Implied Falsehoods in Political Campaign Ads: Opinions or Facts, and a Bork/Scalia Split

Ryan Koopmans at On Brief has an excellent post discussing Bertrand v. Mullin, a defamation case that the Iowa Supreme Court recently heard. The case arises out of a political campaign, and involves two political candidates. The plaintiff is arguing that the defendant's campaign ad implied a number of falsehoods regarding the plaintiff's role in a business.

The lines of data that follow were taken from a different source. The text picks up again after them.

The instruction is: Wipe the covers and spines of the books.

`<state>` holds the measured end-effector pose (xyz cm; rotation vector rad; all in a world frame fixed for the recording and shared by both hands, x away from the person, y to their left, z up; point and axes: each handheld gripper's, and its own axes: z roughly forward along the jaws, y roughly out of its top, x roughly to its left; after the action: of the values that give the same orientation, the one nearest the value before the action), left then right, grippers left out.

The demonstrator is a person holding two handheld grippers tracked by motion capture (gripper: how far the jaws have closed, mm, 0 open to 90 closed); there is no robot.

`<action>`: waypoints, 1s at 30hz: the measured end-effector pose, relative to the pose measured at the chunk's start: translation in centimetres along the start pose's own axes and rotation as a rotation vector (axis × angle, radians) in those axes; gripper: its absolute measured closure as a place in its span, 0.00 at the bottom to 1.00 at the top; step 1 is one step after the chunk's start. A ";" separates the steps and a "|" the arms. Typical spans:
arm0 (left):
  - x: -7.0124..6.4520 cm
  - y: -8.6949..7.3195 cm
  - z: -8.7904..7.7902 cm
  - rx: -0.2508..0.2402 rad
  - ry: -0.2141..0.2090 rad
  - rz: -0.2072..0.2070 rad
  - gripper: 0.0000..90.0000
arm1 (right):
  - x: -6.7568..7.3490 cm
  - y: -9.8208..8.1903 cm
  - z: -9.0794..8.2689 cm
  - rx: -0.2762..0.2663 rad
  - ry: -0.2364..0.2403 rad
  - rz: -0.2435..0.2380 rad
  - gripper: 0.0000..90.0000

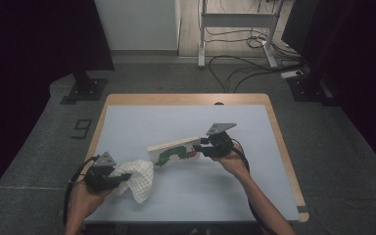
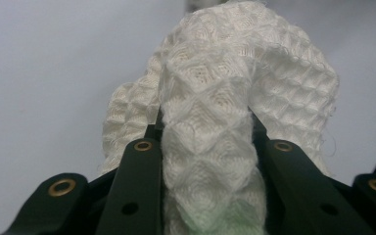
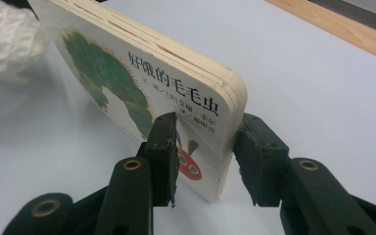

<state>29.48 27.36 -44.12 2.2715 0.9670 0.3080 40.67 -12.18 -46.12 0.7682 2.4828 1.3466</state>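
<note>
The right hand-held gripper (image 1: 203, 148) pinches a board book (image 1: 172, 151), standing it on edge mid-counter (image 1: 215, 196). The left hand-held gripper (image 1: 122, 177) clamps a white waffle cloth (image 1: 138, 180) near the front-left corner, just beside the book. Both are gripped; any wiping looks yet to come.

Dim high view with dark edges; both gripper views are brighter, evenly lit, softly blurred up close.
</note>
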 end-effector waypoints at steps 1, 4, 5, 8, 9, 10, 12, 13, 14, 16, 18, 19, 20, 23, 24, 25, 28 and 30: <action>0.3 0.0 0.0 0.003 0.011 -0.004 0.78 | 0.0 0.0 0.0 0.001 0.000 0.000 0.67; 1.1 0.0 0.1 0.006 0.042 -0.014 0.77 | 0.0 0.0 0.0 0.002 0.000 -0.001 0.67; 1.3 0.1 0.3 0.006 0.048 -0.022 0.77 | 0.0 0.0 0.0 0.002 0.000 -0.001 0.67; 1.9 0.4 1.0 -0.001 0.046 -0.041 0.77 | 0.0 0.0 0.0 0.001 -0.001 0.000 0.67; 2.1 0.5 1.4 -0.002 0.039 -0.046 0.77 | 0.0 0.0 0.0 0.001 -0.001 0.000 0.67; 2.1 0.6 1.8 -0.005 0.032 -0.049 0.77 | 0.0 0.0 0.0 0.001 -0.001 0.000 0.67; 2.1 1.0 2.6 -0.008 0.015 -0.054 0.77 | 0.0 0.0 0.0 0.000 -0.003 0.000 0.66; 2.0 1.1 3.0 -0.009 0.010 -0.055 0.77 | 0.0 0.0 0.0 0.000 -0.003 -0.001 0.66; 2.0 1.3 3.4 -0.004 0.011 -0.052 0.77 | 0.0 0.0 0.0 0.000 -0.003 -0.001 0.66; 1.9 1.6 4.2 0.005 0.006 -0.048 0.77 | 0.0 0.0 0.0 -0.002 -0.003 -0.001 0.66; 1.7 1.8 5.0 0.012 0.000 -0.047 0.77 | 0.0 -0.1 0.0 -0.004 -0.002 0.000 0.66; 1.7 1.9 5.3 0.017 -0.003 -0.043 0.77 | 0.0 -0.1 0.0 -0.005 -0.002 0.001 0.66; 1.6 2.0 5.9 0.022 -0.010 -0.039 0.77 | 0.0 -0.1 0.0 -0.006 -0.002 0.000 0.66; 1.5 2.1 7.0 0.028 -0.026 -0.037 0.77 | 0.0 -0.1 0.0 -0.008 -0.002 0.001 0.67; 1.5 2.1 7.3 0.034 -0.030 -0.035 0.77 | 0.0 -0.1 0.0 -0.008 -0.002 0.001 0.67; 1.5 2.1 7.8 0.040 -0.033 -0.033 0.77 | 0.1 -0.1 0.0 -0.008 -0.002 0.000 0.66; 1.3 2.0 8.9 0.058 -0.045 -0.030 0.77 | 0.1 -0.2 0.0 -0.008 -0.002 0.000 0.67; 1.2 1.9 9.5 0.062 -0.050 -0.022 0.77 | 0.1 -0.2 0.0 -0.009 -0.004 0.001 0.66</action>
<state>35.53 22.74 -50.22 2.3118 0.9875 0.2138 40.51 -12.21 -46.29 0.7690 2.4719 1.3547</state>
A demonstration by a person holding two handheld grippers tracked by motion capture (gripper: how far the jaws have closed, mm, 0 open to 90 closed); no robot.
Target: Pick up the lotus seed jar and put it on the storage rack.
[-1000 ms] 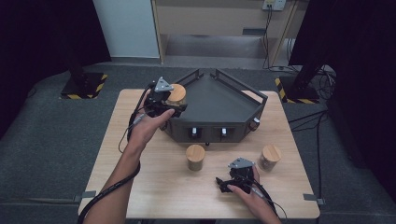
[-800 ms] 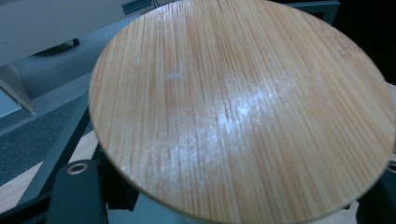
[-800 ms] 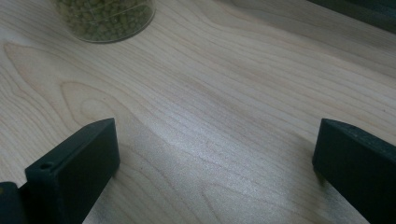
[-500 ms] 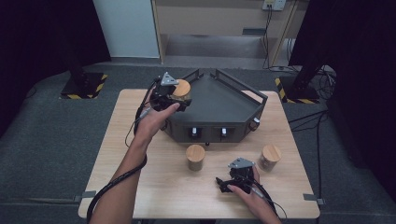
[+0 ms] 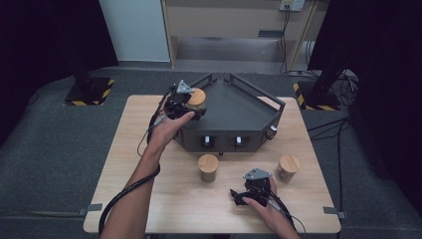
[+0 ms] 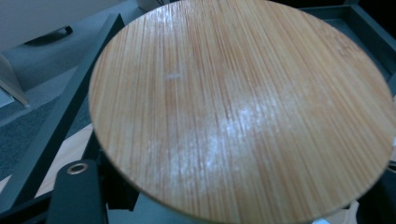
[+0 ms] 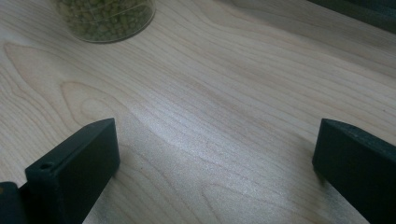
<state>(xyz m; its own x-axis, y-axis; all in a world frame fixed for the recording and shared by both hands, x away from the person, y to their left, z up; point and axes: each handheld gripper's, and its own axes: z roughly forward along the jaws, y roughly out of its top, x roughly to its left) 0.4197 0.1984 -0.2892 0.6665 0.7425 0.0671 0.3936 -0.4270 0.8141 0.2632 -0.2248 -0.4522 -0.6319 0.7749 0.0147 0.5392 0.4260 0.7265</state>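
Note:
My left gripper (image 5: 194, 108) is shut on a glass jar with a round bamboo lid (image 5: 197, 96) and holds it over the left rim of the dark angular tray (image 5: 239, 112). In the left gripper view the bamboo lid (image 6: 243, 107) looms close and hides the jaws' tips, with the tray rim (image 6: 56, 121) behind it. My right gripper (image 5: 241, 196) rests on the table near the front edge. It is open, with bare wood between its jaws (image 7: 215, 158).
Two more bamboo-lidded jars stand on the wooden table (image 5: 129, 149), one (image 5: 208, 167) in front of the tray and one (image 5: 288, 167) at the right. A jar of green beans (image 7: 105, 16) stands ahead of the right gripper. Cables trail from both grippers.
My left hand has carried the jar a little to the right and slightly down, farther over the tray's left rim. The right gripper has not moved.

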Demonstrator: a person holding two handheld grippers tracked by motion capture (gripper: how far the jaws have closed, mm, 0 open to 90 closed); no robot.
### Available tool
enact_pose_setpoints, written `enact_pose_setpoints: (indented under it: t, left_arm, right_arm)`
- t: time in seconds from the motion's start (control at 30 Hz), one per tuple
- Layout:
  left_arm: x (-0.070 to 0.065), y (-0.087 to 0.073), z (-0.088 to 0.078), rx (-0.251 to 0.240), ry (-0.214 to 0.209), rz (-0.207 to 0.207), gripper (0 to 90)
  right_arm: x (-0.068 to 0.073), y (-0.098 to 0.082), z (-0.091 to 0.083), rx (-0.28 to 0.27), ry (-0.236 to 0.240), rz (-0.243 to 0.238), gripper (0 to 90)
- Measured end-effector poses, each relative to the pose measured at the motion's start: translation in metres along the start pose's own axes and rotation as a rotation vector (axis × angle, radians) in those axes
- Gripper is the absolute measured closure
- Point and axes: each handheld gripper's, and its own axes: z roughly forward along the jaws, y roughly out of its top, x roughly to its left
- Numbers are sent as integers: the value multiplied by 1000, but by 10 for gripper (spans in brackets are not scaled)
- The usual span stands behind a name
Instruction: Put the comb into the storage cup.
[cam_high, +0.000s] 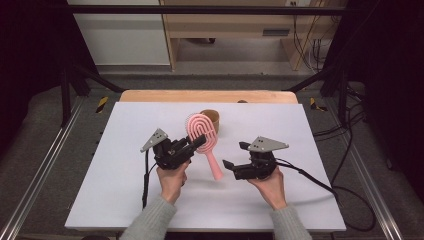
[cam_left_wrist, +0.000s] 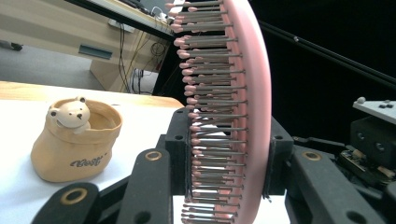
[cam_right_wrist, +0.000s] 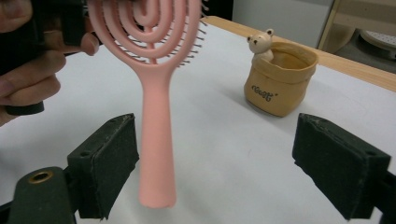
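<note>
The left gripper (cam_high: 196, 143) was clamped on the head of a pink hairbrush (cam_high: 202, 131), holding it off the white table (cam_high: 125, 190) with its handle slanting down toward the person. The right gripper (cam_high: 235, 156) stood with its jaws spread wide, nothing pressed between them; the brush handle hung just beside one pad (cam_right_wrist: 109, 156). Behind the brush sat a tan pouch-shaped cup (cam_right_wrist: 280, 84) with a small bear figure (cam_right_wrist: 261, 43) on its rim.
</note>
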Motion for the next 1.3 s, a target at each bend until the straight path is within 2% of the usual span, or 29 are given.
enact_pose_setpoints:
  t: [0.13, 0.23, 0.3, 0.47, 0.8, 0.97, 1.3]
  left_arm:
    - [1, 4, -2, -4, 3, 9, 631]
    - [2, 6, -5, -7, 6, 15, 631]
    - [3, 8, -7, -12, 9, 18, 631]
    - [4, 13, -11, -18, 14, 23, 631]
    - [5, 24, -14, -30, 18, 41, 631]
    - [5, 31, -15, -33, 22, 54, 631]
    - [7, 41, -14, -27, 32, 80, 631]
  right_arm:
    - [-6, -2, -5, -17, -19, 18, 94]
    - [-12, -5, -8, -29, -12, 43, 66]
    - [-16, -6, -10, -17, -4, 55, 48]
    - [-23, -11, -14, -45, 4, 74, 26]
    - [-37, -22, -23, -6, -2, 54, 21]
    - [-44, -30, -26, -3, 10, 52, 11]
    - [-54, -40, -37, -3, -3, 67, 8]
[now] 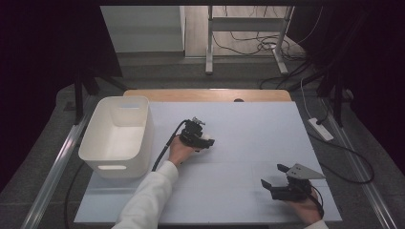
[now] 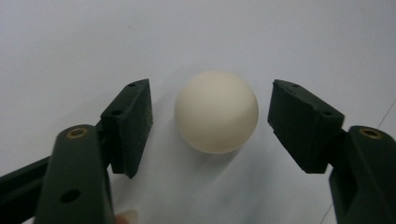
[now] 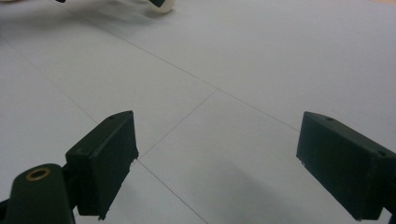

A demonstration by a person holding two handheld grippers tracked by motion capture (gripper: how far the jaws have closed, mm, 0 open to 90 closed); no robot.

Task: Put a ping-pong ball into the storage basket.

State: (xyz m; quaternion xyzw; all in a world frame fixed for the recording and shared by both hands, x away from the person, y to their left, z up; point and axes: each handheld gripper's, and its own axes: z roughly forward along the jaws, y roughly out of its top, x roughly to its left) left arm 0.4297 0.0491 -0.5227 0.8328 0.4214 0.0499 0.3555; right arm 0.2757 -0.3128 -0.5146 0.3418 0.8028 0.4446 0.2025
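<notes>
A cream-white ball (image 2: pixel 216 112) rests on the white table sheet, and in the left gripper view it lies between the two black jaws. My left gripper (image 2: pixel 212 109) is open, with a small gap between each pad and the ball. In the high view the left gripper (image 1: pixel 206 141) sits near the table's middle, pointing right over the ball (image 1: pixel 207 140). My right gripper (image 1: pixel 273 175) rests near the front right edge, open with nothing between its jaws (image 3: pixel 217 140). The ball's lower edge (image 3: pixel 163 5) shows at the top of the right gripper view.
A white plastic bin (image 1: pixel 112 167) stands at the table's left side, close to the left forearm. The white sheet (image 1: pixel 248 124) covers the wooden tabletop, with thin seam lines across it. Cables and a power strip (image 1: pixel 320 129) lie on the floor to the right.
</notes>
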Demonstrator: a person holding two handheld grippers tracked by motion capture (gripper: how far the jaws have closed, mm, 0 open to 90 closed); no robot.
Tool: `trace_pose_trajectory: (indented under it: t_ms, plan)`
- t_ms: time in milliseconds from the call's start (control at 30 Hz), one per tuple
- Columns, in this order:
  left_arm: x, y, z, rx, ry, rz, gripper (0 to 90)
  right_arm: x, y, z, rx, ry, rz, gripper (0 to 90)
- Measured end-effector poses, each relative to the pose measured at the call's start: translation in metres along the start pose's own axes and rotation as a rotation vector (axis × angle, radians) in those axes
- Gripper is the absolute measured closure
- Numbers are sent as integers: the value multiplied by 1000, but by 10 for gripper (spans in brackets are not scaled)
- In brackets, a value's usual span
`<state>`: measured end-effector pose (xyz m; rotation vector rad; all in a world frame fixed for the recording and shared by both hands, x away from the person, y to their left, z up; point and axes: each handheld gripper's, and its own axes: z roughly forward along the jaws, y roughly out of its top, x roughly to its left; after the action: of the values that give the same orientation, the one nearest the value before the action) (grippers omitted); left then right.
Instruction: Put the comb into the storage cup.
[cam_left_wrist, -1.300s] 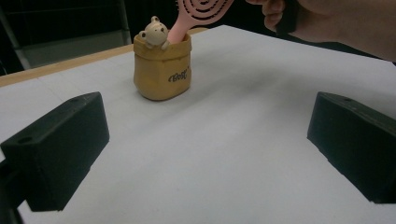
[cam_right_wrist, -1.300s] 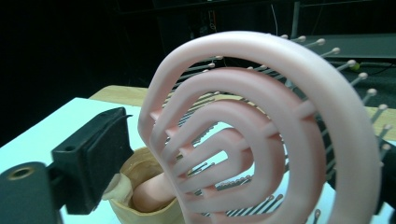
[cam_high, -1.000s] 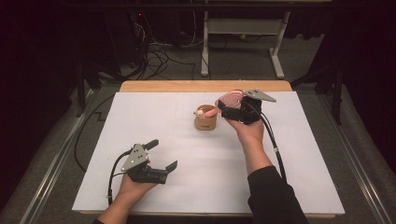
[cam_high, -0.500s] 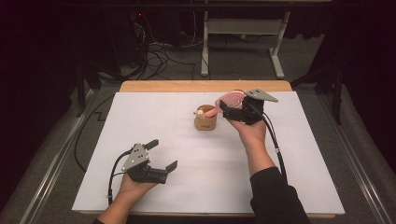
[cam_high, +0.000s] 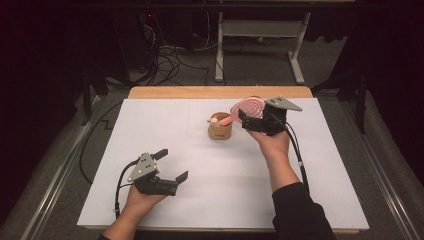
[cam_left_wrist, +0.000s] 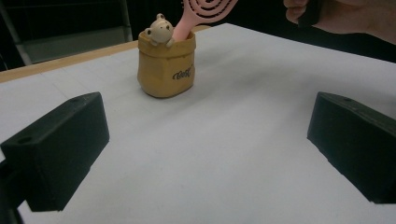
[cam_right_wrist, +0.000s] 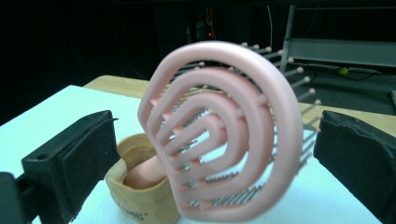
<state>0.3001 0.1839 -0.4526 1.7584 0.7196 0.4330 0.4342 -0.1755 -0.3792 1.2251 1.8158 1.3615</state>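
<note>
One pink hairbrush (cam_high: 247, 108) stands handle-down in a small tan pot (cam_high: 219, 131) with a bear figure on its rim, mid-bench toward the far side. Brush head leans right, out over the pot's rim. Right gripper (cam_high: 252, 121) sits at the head, jaws spread either side of it, not pinching in the right gripper view. Likely step: grasp or release of the brush. To do it well, close squarely across the head's outer ring, keep the pull along the handle so the pot stays upright. Left gripper (cam_high: 172, 165) rests near-left on the white bench (cam_high: 150, 125), jaws spread, empty.
</note>
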Motion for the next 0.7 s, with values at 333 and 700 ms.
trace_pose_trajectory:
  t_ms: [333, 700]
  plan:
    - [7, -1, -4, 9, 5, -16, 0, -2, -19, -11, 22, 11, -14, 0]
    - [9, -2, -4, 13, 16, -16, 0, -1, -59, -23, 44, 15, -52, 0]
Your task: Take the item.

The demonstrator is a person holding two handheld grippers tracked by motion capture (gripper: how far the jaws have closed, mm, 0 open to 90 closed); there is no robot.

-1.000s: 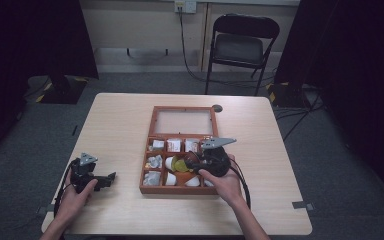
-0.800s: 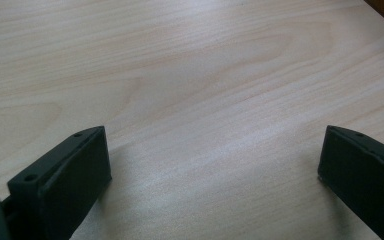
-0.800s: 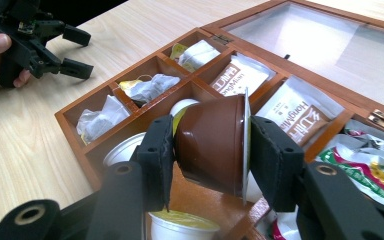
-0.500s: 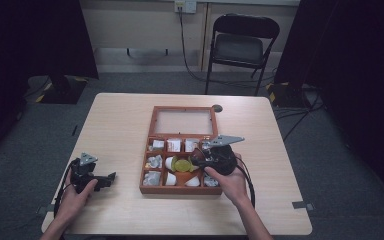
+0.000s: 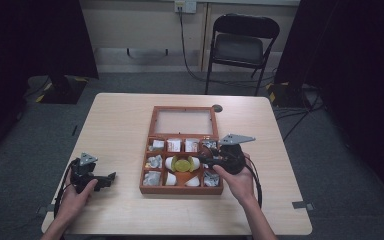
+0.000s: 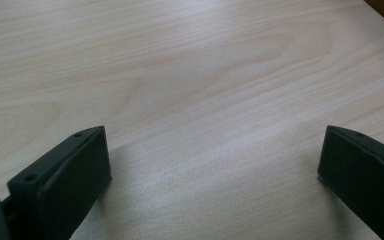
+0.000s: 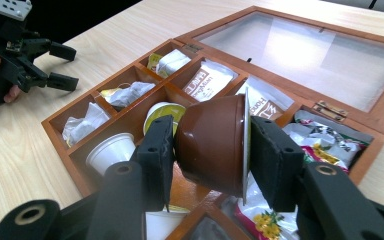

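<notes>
The right gripper is clamped on a small brown plastic capsule cup, one jaw on its base and the other against its flat rim, so the cup lies on its side just above the middle compartments of an open wooden compartment box. In the high view that gripper reaches in from the box's right side, held by the person's right hand.

Beneath and beside the held cup sit a yellow-lidded capsule and a white plastic capsule. The surrounding compartments hold white paper sachets, crumpled pale wrappers and a flower-printed packet. The box's glass-paned lid lies flat, opened toward the far edge of the surface.

The left gripper has its jaws wide apart with nothing between them, low over bare wood. In the high view it sits near the surface's front left corner, well apart from the box, in the person's left hand.

The light wooden surface also carries a small dark round disc near its far edge. Beyond stand a black folding chair, grey carpet and dark curtains.
</notes>
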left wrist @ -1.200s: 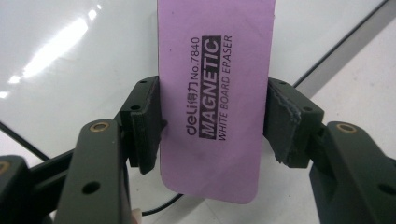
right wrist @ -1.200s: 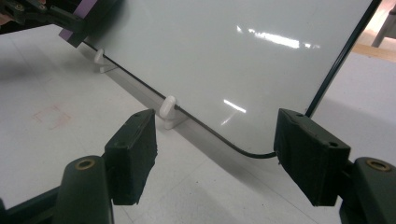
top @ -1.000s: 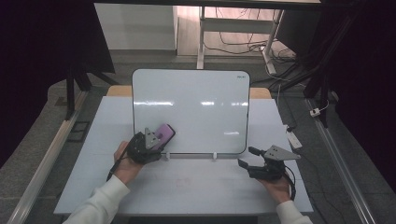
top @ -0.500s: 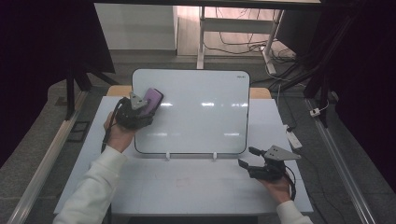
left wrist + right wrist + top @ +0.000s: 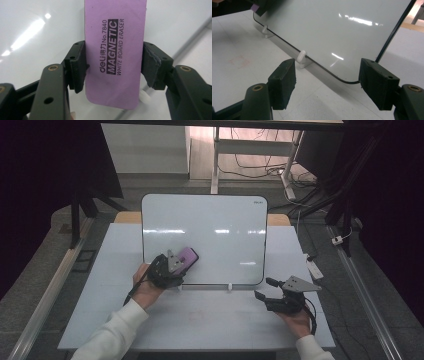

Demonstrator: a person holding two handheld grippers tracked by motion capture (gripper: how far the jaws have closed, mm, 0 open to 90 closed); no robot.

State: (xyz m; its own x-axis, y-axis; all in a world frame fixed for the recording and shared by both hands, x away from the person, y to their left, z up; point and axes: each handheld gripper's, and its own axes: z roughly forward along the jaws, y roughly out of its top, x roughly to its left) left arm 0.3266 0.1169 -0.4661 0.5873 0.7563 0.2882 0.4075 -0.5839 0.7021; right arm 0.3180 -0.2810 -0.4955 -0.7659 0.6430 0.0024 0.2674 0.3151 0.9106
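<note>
Glossy whiteboard [image 5: 220, 235]; left gripper [image 5: 172, 267] clamps flat purple eraser [image 5: 115, 50].

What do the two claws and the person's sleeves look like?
Both the left claw and the right claw are black, each with two blocky jaws and brass-coloured rivets. A grey three-cornered plate tops the right one. Black cables trail from both. The sleeves are white.

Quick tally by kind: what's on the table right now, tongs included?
Whiteboard: 1
White clip-on feet: 2, one and another
Purple eraser: 1
Tongs: 2, left tongs gripping the eraser, right tongs open
Total: 6
</note>
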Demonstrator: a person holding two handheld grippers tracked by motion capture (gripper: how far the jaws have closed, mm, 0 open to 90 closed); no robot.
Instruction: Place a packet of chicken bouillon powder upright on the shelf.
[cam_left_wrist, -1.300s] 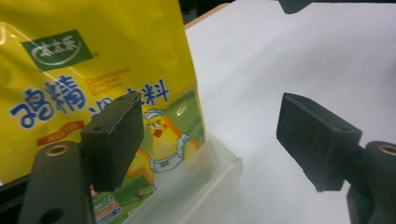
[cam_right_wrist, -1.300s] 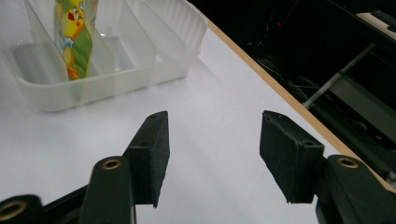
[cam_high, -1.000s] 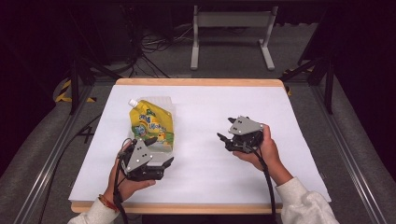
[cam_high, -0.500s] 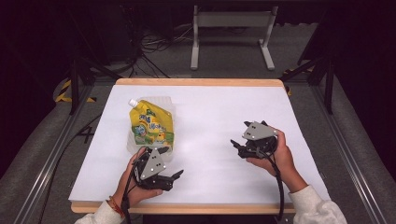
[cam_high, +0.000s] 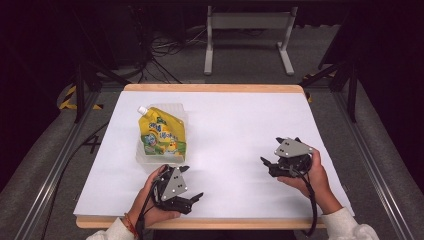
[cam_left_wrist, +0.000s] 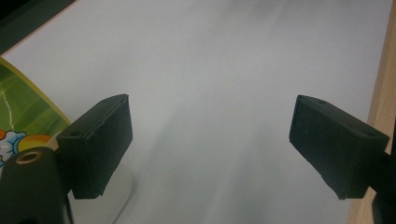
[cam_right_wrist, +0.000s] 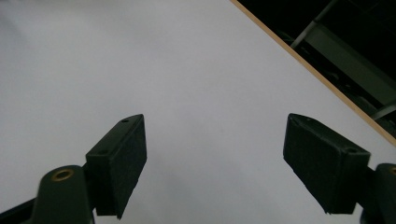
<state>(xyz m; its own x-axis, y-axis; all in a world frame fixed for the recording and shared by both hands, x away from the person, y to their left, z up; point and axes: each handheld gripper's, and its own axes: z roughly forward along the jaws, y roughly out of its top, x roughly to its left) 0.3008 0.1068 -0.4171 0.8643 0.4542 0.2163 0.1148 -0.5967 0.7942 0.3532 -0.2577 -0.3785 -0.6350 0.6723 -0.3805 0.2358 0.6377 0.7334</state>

Koopmans discusses the legal issues involved:

The Iowa Supreme Court could decide the case on several different grounds. The parties are arguing about jury instructions, whether the defendants made proper objections, and whether Bertrand proved that Mullin had the malicious intent that the Constitution requires in a defamation case like this one. 
But the threshold question—and perhaps the most interesting one—is whether the First Amendment even allows a politician to sue for implied falsehoods like this that happen during the throes of a campaign. If the jury’s judgment in this case is affirmed, will it chill protected political speech? Will well-heeled candidates use lawsuits (and the costs that go with them) to stifle the up-start and low-budget competition? 
Or will the jury’s judgment of this offensive ad properly curb what many believe to be a degrading political climate? And will that encourage more qualified candidates to put their name on the ballot?
The rest of Koopmans's post is a detailed, concise summary of the Bertrand case, and the history of courts' treatment of opinion statements in defamation cases. Central to this history is the case, Ollman v. Evans, where an en banc DC Circuit court held that an op ed criticizing a professor's appointment was not defamation. Then-Judge Antonin Scalia and Judge Robert Bork were both involved in the decision, and split on the outcome, with Bork deciding in favor of the defendants, noting that the plaintiff's political activism and statements meant that he should have expected harsher criticism. Scalia dissented, arguing that there was no reason to treat politically-charged cases differently, since existing First Amendment jurisprudence provided enough protection.

Near the end of his dissenting opinion, Scalia criticized the evolution of the judiciary's approach to constitutional doctrine in light of changing modern circumstances:

I distrust the more general risk of judicial subjectivity presented by the concurrence's creative approach to first amendment jurisprudence. It is an approach which embraces "a continuing evolution of doctrine," not merely as a consequence of thoughtful perception that old cases were decided wrongly at the time they were rendered and not even in response to a demonstrable, authoritatively expressed development of public values; but rather in reaction to judicially perceived "modern problems," which require "evolution of the law in accordance with the deepest rationale of the first amendment," . . . It seems to me that the identification of "modern problems" to be remedied is quintessentially legislative rather than judicial business — largely because it is such a subjective judgment; and that the remedies are to be sought through democratic change rather than through judicial pronouncement that the Constitution now prohibits what it did not prohibit before.
. . . 
[I]t is frightening to think that the existence or nonexistence of a constitutional rule (the willfully false disparagement of professional reputation in the context of political commentary cannot be actionable) is to depend upon our ongoing personal assessments of such sociological factors. And not only is our cloistered capacity to identify "modern problems" suspect, but our ability to provide condign solutions through the rude means of constitutional prohibition is nonexistent. [citations omitted]
It will be interesting to see how the Iowa Supreme Court decides this case -- particularly when it comes to the opinion vs. statement of fact argument and the political context of the controversy.